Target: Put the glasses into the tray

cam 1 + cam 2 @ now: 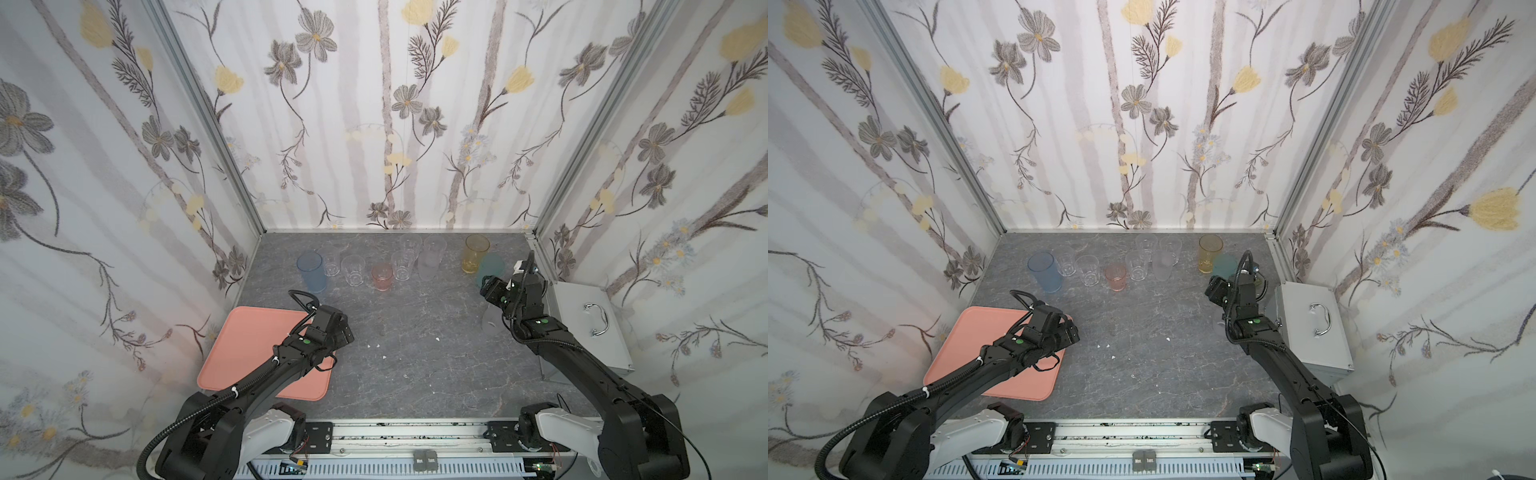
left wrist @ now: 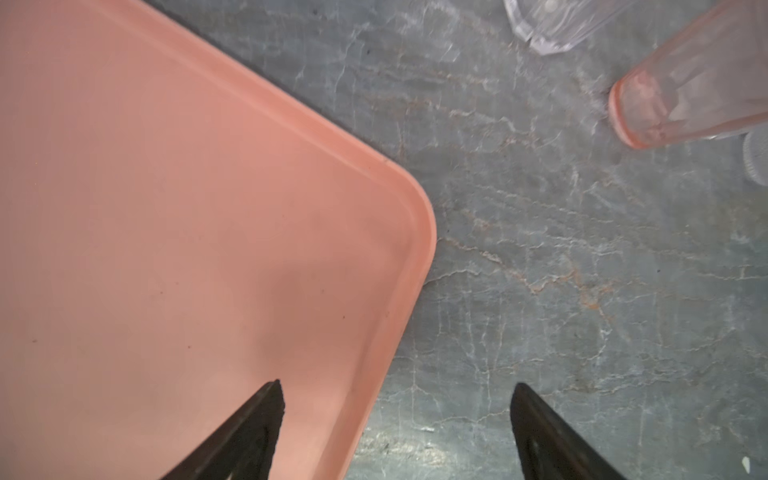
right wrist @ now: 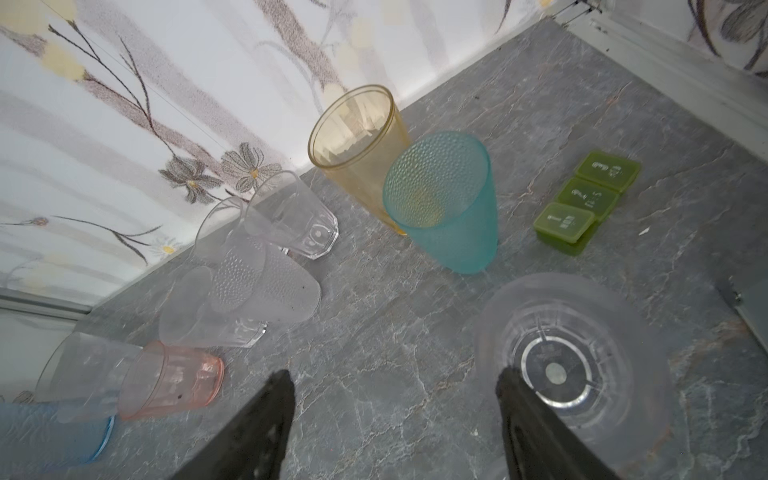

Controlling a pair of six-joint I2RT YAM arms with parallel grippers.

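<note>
The glasses (image 1: 353,270) stand upright on the grey marbled desk (image 1: 415,374), all off the salmon-pink tray (image 1: 245,345). They form a loose row beyond the tray's far edge, running away to its right. Nearest the tray is a tall blue glass (image 1: 311,272). After it come clear tumblers, a short pink glass (image 1: 382,277), a frosted glass (image 1: 430,259) and an amber glass (image 1: 475,253). A dimpled teal glass (image 3: 444,199) stands just beside the amber one. A wide clear glass (image 3: 573,353) stands apart from the row, well to the tray's right, under my right arm.

My left hand (image 2: 397,386) hangs over the tray's far right corner, released. Its fingers are wide apart with nothing between them, one above the tray floor and the other above bare desk. My right hand (image 3: 395,378) is well to the right of the tray, also released, with only desk between its fingers. One finger crosses the wide clear glass in the wrist view; I cannot tell whether it touches.

Farther from the tray than the teal glass sit three small green boxes (image 3: 586,199) in a line, lids on. Farthest right of the tray lies a grey metal box (image 1: 590,328) with a handle.
</note>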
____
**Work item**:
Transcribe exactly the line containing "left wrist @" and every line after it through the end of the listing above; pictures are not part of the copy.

**Answer space**:
left wrist @ now: 
right wrist @ now: 

Controlling a pair of six-joint I2RT YAM arms with parallel grippers.

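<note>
The glasses (image 1: 353,270) stand upright on the grey marbled desk (image 1: 415,374), all off the salmon-pink tray (image 1: 245,345). They form a loose row beyond the tray's far edge, running away to its right. Nearest the tray is a tall blue glass (image 1: 311,272). After it come clear tumblers, a short pink glass (image 1: 382,277), a frosted glass (image 1: 430,259) and an amber glass (image 1: 475,253). A dimpled teal glass (image 3: 444,199) stands just beside the amber one. A wide clear glass (image 3: 573,353) stands apart from the row, well to the tray's right, under my right arm.

My left hand (image 2: 397,386) hangs over the tray's far right corner, released. Its fingers are wide apart with nothing between them, one above the tray floor and the other above bare desk. My right hand (image 3: 395,378) is well to the right of the tray, also released, with only desk between its fingers. One finger crosses the wide clear glass in the wrist view; I cannot tell whether it touches.

Farther from the tray than the teal glass sit three small green boxes (image 3: 586,199) in a line, lids on. Farthest right of the tray lies a grey metal box (image 1: 590,328) with a handle.
</note>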

The exercise has been carried out in full.